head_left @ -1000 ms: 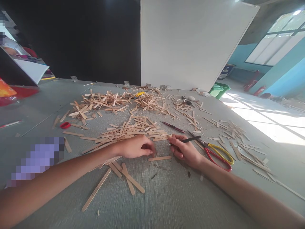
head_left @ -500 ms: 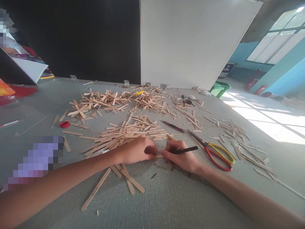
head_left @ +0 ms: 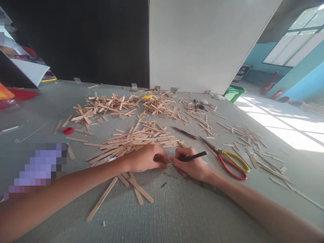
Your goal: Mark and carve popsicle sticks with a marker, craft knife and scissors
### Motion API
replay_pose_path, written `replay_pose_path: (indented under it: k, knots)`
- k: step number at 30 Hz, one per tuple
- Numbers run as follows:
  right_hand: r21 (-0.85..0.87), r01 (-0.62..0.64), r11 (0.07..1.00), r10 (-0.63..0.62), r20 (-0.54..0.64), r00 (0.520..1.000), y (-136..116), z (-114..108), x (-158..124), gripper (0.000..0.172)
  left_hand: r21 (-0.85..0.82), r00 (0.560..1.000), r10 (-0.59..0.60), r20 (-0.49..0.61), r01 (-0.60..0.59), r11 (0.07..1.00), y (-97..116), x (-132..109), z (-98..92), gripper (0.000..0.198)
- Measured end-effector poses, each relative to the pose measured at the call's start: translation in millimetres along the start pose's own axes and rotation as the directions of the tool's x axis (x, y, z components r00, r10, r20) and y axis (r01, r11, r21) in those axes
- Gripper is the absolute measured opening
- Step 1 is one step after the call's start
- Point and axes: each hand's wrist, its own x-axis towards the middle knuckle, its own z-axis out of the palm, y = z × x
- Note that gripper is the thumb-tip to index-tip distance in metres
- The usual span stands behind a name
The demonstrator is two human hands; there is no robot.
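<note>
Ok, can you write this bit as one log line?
left hand: fingertips at wooden stick | right hand: holding black pen, beside same stick | nearby: scissors, stick pile

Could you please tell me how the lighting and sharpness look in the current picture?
In the head view, sunlight washes out the floor at right; in the same head view, the dark panel shows little detail, a purple patch at left is pixelated, and the stick between the left hand and right hand looks small and soft.
</note>
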Motion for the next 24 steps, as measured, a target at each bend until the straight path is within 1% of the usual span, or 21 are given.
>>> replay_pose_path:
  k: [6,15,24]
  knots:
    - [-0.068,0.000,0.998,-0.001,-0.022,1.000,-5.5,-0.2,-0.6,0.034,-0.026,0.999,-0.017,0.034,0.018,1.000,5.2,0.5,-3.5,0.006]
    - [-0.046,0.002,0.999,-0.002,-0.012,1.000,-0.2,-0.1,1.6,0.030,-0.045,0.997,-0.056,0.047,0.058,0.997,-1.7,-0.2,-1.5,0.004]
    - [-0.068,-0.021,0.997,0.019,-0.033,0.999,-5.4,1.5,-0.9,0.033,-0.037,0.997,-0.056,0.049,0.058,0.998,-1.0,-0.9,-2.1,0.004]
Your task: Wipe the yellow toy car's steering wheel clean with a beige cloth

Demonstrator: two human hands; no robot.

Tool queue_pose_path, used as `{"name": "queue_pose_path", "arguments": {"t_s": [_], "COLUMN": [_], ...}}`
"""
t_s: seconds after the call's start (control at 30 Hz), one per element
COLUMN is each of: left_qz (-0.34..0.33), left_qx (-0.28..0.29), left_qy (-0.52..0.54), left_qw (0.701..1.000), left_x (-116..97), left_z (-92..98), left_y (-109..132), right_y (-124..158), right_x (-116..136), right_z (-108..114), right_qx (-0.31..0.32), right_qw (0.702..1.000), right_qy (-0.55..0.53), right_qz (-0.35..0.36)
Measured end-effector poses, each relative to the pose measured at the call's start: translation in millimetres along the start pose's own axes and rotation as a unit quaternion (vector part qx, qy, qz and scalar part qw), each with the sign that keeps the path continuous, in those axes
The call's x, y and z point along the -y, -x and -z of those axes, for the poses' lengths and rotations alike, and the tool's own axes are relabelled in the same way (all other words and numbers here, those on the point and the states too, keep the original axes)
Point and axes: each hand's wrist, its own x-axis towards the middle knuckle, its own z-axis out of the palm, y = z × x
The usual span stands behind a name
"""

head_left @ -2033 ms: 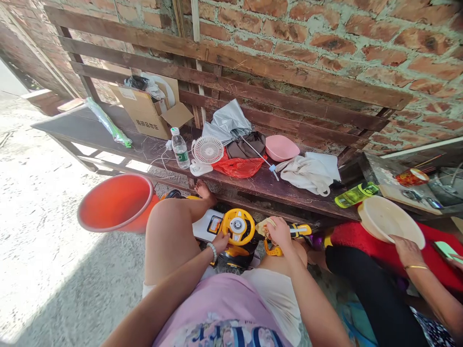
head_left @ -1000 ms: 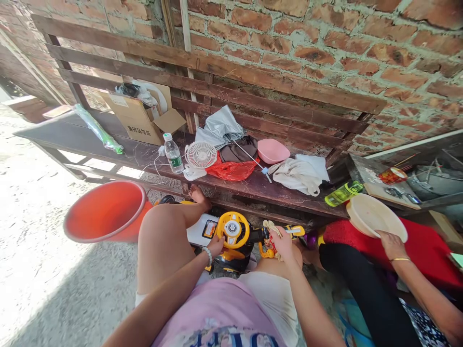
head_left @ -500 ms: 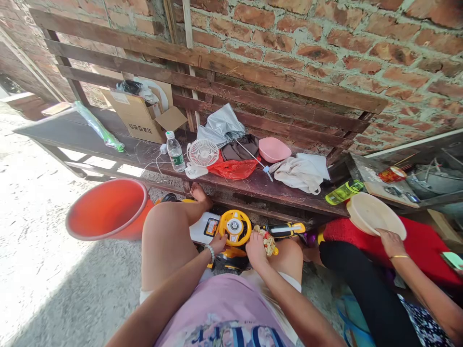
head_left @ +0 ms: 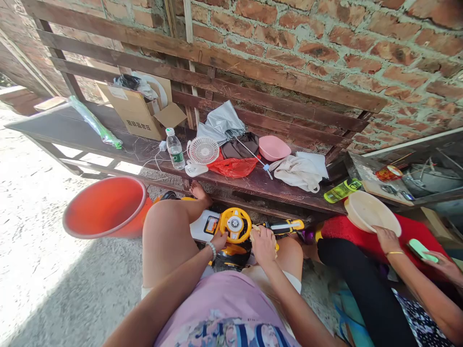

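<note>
Between my legs stands a yellow, white and black toy ride-on vehicle (head_left: 199, 228) with a yellow steering wheel (head_left: 236, 223). At the lower left of the wheel, my left hand (head_left: 218, 242), with a beaded bracelet on the wrist, is closed on the rim. My right hand (head_left: 265, 245) is closed round a crumpled cream cloth (head_left: 255, 233) against the wheel's right side. Most of the cloth is hidden under my fingers. A black, white and yellow arm-like part (head_left: 285, 227) of the toy sticks out just beyond my right hand.
A wooden bench (head_left: 152, 166) carries a cardboard box (head_left: 132, 113), a water bottle (head_left: 175, 152), a fan (head_left: 203, 150), an umbrella (head_left: 222, 120) and a pink bowl (head_left: 274, 148). An orange bucket (head_left: 108, 207) stands left. At right, another person's hand (head_left: 387, 239) holds a cream basin (head_left: 374, 212).
My right hand has shifted slightly up and right over the cloth, covering more of it. My left hand stays on the wheel. The other person's hand with a green brush has come further into view.
</note>
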Motion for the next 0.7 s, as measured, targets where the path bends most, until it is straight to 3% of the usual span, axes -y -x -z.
{"name": "queue_pose_path", "arguments": {"t_s": [0.1, 0.3, 0.53, 0.7], "left_qz": [0.006, -0.002, -0.010, -0.006], "left_qx": [-0.007, -0.002, -0.009, -0.005], "left_qy": [0.005, 0.008, 0.013, -0.004], "left_qw": [1.000, 1.000, 1.000, 1.000], "left_x": [-1, -1, 1, 5], "left_z": [-0.9, 1.2, 2.1, 3.3], "left_y": [1, 5, 2, -4], "right_y": [-8, -7, 4, 4], "right_x": [3, 20, 31, 40], "right_z": [-15, -56, -73, -76], "right_qx": [-0.028, 0.049, 0.116, 0.147], "right_qw": [0.999, 0.998, 0.984, 0.979], "right_qy": [0.008, 0.028, 0.012, -0.018], "right_qz": [-0.031, -0.039, 0.132, 0.137]}}
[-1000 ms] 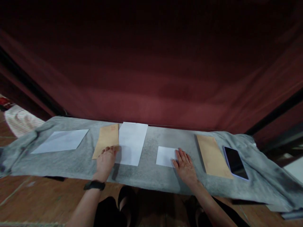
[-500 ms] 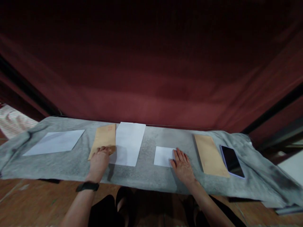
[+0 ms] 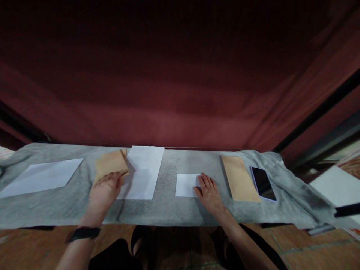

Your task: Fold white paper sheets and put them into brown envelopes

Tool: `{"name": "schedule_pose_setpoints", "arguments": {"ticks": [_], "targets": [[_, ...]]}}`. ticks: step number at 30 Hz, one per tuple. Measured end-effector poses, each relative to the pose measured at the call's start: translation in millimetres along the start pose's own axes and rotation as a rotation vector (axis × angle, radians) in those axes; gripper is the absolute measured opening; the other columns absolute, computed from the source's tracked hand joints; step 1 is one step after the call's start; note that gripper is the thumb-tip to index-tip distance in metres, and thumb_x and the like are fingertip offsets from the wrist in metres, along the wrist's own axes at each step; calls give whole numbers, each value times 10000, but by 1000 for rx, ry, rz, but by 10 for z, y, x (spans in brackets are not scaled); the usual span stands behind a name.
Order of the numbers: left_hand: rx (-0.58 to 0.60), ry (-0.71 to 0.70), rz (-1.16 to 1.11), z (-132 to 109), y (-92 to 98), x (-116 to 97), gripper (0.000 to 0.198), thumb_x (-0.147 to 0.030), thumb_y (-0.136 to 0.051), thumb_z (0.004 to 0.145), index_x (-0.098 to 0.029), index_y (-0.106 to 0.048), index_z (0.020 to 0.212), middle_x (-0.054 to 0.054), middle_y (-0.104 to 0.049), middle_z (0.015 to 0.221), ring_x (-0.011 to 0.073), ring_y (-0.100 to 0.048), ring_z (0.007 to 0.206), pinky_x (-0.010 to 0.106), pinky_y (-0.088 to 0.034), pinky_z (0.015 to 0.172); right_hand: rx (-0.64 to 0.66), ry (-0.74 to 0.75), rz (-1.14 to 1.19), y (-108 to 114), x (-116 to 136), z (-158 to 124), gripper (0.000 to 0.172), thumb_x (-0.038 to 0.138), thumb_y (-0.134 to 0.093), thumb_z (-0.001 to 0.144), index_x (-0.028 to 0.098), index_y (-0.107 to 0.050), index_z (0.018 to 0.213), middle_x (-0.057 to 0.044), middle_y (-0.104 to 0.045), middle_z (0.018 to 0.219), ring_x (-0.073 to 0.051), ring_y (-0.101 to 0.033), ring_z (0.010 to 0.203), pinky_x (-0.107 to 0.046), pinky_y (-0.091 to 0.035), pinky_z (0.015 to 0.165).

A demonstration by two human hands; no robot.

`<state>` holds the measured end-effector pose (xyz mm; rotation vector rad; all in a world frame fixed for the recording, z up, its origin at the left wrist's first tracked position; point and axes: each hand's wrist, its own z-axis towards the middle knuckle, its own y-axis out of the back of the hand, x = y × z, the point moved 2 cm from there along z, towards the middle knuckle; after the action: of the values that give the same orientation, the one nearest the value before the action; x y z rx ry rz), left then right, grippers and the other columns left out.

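My left hand (image 3: 105, 187), with a dark band on the wrist, has its fingers closed on the near right edge of brown envelopes (image 3: 110, 162). They look tilted up and overlapping; how many there are I cannot tell. Beside them, on the right, lies a white sheet of paper (image 3: 146, 168), partly in shadow. A small white piece of paper (image 3: 185, 185), perhaps folded, rests flat on the grey cloth (image 3: 168, 212). My right hand (image 3: 208, 193) lies flat over its right edge, fingers stretched out and holding nothing.
Another brown envelope (image 3: 241, 179) lies to the right of my right hand, with a phone (image 3: 263, 183) in a lilac case past it. At the far left is a white sheet (image 3: 45, 175). A dark red panel (image 3: 180, 123) rises behind the cloth-covered surface.
My left hand has closed on the brown envelopes and tilted them up off the cloth, shifting slightly left. My right hand keeps its place on the small paper. The view has swung a little right.
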<state>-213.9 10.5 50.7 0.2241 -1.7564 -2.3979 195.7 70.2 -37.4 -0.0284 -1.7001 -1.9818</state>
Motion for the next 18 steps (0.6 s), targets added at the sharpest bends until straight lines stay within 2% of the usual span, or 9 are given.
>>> {"name": "schedule_pose_setpoints", "arguments": {"ticks": [2,4,7,9,12,15,18], "targets": [[-47,-27,22,-39,78,-382,278,-289,-384,979,-184,-641,990,111,-723,922,252,-685,821,332,-468,730,-20,11,127,60,63,36,501,325,-446,1012,159,-537,1476,-150,-469,1571,-322,-400,1475,-540,-280,1231],[-27,-46,-68,-109,109,-827,270,-277,-382,988,-194,-638,1002,90,-736,924,215,-682,724,300,-430,635,-1,64,319,108,181,56,498,298,-453,1004,199,-523,1486,-117,-484,1565,-281,-412,1470,-511,-303,1235],[18,-27,-346,-226,97,-1458,174,-280,-456,960,-224,-621,968,30,-727,809,179,-677,673,264,-400,589,87,128,684,108,431,23,571,313,-536,970,283,-446,1533,-62,-492,1561,-232,-457,1438,-460,-381,1203],[81,-24,-575,-280,62,-1791,117,-275,-484,937,-243,-586,892,-16,-693,729,149,-660,642,237,-409,590,151,134,913,60,601,-28,641,320,-588,943,298,-396,1554,-58,-485,1564,-228,-490,1410,-438,-435,1159],[132,-5,-852,-306,4,-2114,91,-262,-498,904,-248,-548,829,-42,-650,684,137,-643,616,229,-438,594,174,130,1060,-13,769,-89,693,278,-630,901,267,-381,1547,-82,-597,1445,-236,-614,1260,-427,-484,1095],[148,-32,-1045,-294,-56,-2281,70,-257,-511,883,-244,-552,828,-38,-641,691,142,-648,636,240,-478,616,93,34,1076,-11,769,-77,557,210,-571,887,251,-490,1436,-63,-708,1233,-230,-680,1085,-404,-526,1008],[145,-118,-1137,-260,-104,-2342,76,-274,-542,889,-235,-603,913,-8,-693,811,150,-678,739,257,-522,692,71,9,1156,50,687,-11,414,200,-527,874,264,-599,1277,-22,-724,1131,-213,-670,1038,-370,-523,989]]}}
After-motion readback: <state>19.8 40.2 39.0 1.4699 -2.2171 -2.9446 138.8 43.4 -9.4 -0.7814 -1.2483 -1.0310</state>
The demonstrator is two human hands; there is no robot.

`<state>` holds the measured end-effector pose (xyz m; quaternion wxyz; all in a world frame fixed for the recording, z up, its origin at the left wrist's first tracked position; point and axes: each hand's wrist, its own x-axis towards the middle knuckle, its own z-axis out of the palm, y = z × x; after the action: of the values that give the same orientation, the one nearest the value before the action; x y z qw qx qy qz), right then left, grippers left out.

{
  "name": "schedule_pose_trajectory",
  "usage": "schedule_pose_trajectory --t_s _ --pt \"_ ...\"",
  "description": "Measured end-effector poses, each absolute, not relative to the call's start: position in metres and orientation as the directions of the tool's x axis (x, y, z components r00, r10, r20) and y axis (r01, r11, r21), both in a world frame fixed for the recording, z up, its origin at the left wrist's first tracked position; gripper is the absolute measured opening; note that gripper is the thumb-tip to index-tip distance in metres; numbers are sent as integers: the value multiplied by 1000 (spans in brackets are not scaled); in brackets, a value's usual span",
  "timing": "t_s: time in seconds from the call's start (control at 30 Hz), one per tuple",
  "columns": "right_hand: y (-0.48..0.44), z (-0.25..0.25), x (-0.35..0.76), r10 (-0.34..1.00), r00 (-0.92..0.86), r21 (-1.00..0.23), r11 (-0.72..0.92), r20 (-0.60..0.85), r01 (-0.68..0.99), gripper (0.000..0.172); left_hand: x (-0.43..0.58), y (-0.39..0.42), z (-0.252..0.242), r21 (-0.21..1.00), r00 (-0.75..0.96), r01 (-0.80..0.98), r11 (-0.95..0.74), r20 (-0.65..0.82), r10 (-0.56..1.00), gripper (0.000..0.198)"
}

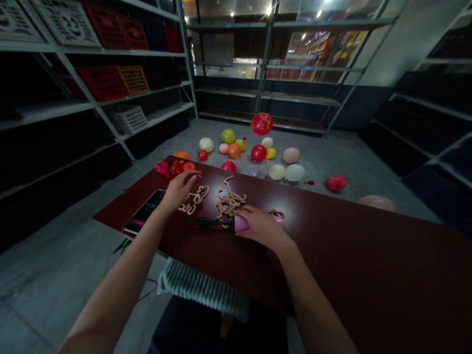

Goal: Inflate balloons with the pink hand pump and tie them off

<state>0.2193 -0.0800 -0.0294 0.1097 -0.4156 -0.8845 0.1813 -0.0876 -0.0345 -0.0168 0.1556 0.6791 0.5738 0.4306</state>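
Note:
My right hand (258, 223) is wrapped round the pink body of a pump (241, 224), which lies along the dark red table (332, 246) with its black nozzle pointing left. My left hand (181, 187) is over the table's left part, near the red balloons; its fingers point right and are close together, and what they hold, if anything, is too small to make out. Tan uninflated long balloons (229, 200) lie tangled between my hands, with a smaller tan group (199, 194) just right of my left hand. Red and orange uninflated balloons (177, 167) lie at the far left edge.
A phone (145, 211) lies near the table's left edge. Several inflated balloons (258, 153) are on the floor beyond the table. Metal shelves with crates (129, 118) stand at the left. A ribbed pale green cloth (202, 287) is below the near edge.

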Motion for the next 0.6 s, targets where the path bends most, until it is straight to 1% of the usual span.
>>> schedule_pose_trajectory --t_s 0.1,0.23,0.3,0.33,0.37,0.43,0.5,0.57,0.6 --pt "-77 -26 223 791 -610 -457 559 43 692 45 -105 -48 -26 703 -130 675 -225 414 901 30" --pt "-74 -17 232 842 -536 -502 489 57 714 44 -126 -42 -31 682 -166 711 -174 403 900 28" --pt "-72 -16 235 869 -493 -564 426 38 708 39 -131 -33 -31 674 -180 726 -132 372 910 28" --pt "-71 -17 236 884 -466 -612 386 31 691 36 -132 -28 -32 668 -177 735 -115 353 919 29" --pt "-70 -18 236 898 -439 -663 333 7 670 36 -131 -22 -32 660 -166 744 -101 329 930 30" --pt "-70 -23 235 923 -377 -803 172 -71 571 37 -125 -11 -34 626 -139 777 -70 279 950 31" --pt "-72 -29 232 919 -321 -910 -83 -227 406 37 -115 0 -36 611 -164 791 -34 265 950 35" --pt "-75 -34 230 873 -302 -920 -329 -382 213 39 -101 10 -40 611 -210 791 22 238 948 40" --pt "-76 -36 229 850 -309 -904 -405 -427 135 40 -94 15 -41 606 -246 792 75 204 948 43"
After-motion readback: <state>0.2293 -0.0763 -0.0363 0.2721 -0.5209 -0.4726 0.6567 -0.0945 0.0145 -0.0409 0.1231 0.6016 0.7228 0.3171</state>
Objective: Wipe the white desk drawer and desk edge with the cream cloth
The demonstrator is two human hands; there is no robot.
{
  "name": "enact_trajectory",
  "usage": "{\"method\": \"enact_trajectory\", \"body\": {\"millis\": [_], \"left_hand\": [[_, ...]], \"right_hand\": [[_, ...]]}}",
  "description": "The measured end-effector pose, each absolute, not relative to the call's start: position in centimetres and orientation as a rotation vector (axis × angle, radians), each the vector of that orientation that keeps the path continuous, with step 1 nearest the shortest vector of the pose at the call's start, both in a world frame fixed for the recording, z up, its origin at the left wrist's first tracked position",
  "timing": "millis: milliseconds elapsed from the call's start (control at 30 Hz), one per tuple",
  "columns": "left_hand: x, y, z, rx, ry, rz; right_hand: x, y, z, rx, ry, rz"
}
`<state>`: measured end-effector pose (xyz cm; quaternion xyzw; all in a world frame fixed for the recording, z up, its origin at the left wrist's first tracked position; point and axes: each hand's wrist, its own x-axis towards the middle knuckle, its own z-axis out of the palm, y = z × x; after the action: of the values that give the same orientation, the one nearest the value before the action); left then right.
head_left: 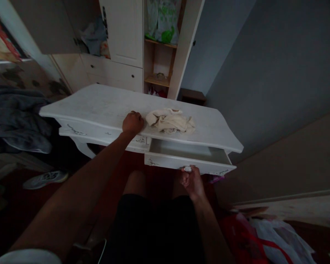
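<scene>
A white table (93, 102) with carved trim stands in front of me. Its right-hand drawer (165, 160) is pulled out, and the visible inside is bare. My right hand (191, 181) pinches the small white drawer knob (187, 169) at the front panel. My left hand (133, 122) rests as a closed fist on the tabletop near its front edge; whether anything is inside the fist is hidden. Just right of that fist lies a crumpled cream cloth (170, 121), apart from the hand.
Behind the table rises a white wardrobe (123, 33) beside open shelves holding plastic bags (166, 22). Dark clothing (16, 117) is heaped at the left, above a shoe (46, 179) on the floor. Red and white bags (280, 238) lie at lower right, by the wall (286, 73).
</scene>
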<state>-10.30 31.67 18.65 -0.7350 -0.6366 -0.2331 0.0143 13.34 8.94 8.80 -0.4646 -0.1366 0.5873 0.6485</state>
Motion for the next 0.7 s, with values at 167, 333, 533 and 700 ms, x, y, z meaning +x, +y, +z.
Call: {"method": "enact_trajectory", "body": {"millis": [167,333,533,700], "left_hand": [[-10.3,31.5,18.8,-2.292,-1.987,-0.744],[-10.3,31.3,18.9,-2.281,-1.988,-0.761],[-10.2,31.1,19.0,-2.279,-2.004,-0.76],[-10.2,31.1,19.2,-2.281,-2.013,-0.723]], "right_hand": [[14.2,12.7,8.7,-1.028,-0.319,1.357],[14.7,15.5,8.7,-1.012,-0.267,1.342],[14.8,17.7,9.0,-0.96,-0.284,1.373],[14.6,18.6,9.0,-0.994,-0.277,1.351]]}}
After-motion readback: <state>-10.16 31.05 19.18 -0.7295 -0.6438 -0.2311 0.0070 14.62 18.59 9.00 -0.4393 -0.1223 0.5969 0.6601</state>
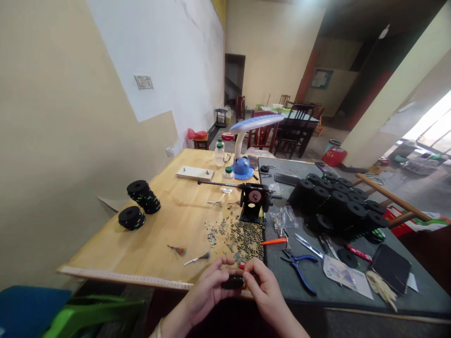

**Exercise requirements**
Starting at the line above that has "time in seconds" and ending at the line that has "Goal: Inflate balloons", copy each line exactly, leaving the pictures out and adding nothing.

**Response to the task**
  "timing": "t_s: time in seconds from the call's start (control at 30 Hz), one per tuple",
  "columns": "right_hand: y (-0.48..0.44), z (-0.25..0.25), x (-0.35..0.76), r10 (-0.34..1.00), r00 (-0.92..0.86), r21 (-1.00..0.23), r11 (-0.72..0.92), r20 (-0.60..0.85), r01 (-0.68..0.99), gripper (0.000..0.172); left_hand: x (-0.43..0.58), y (-0.39..0.42), z (-0.252..0.242), r21 (-0.21..1.00), r00 (-0.75..0.96), r01 (-0.80..0.98), r11 (-0.95..0.74), r20 (-0.65..0.82), r10 (-0.56..1.00), gripper (0.000..0.198)"
}


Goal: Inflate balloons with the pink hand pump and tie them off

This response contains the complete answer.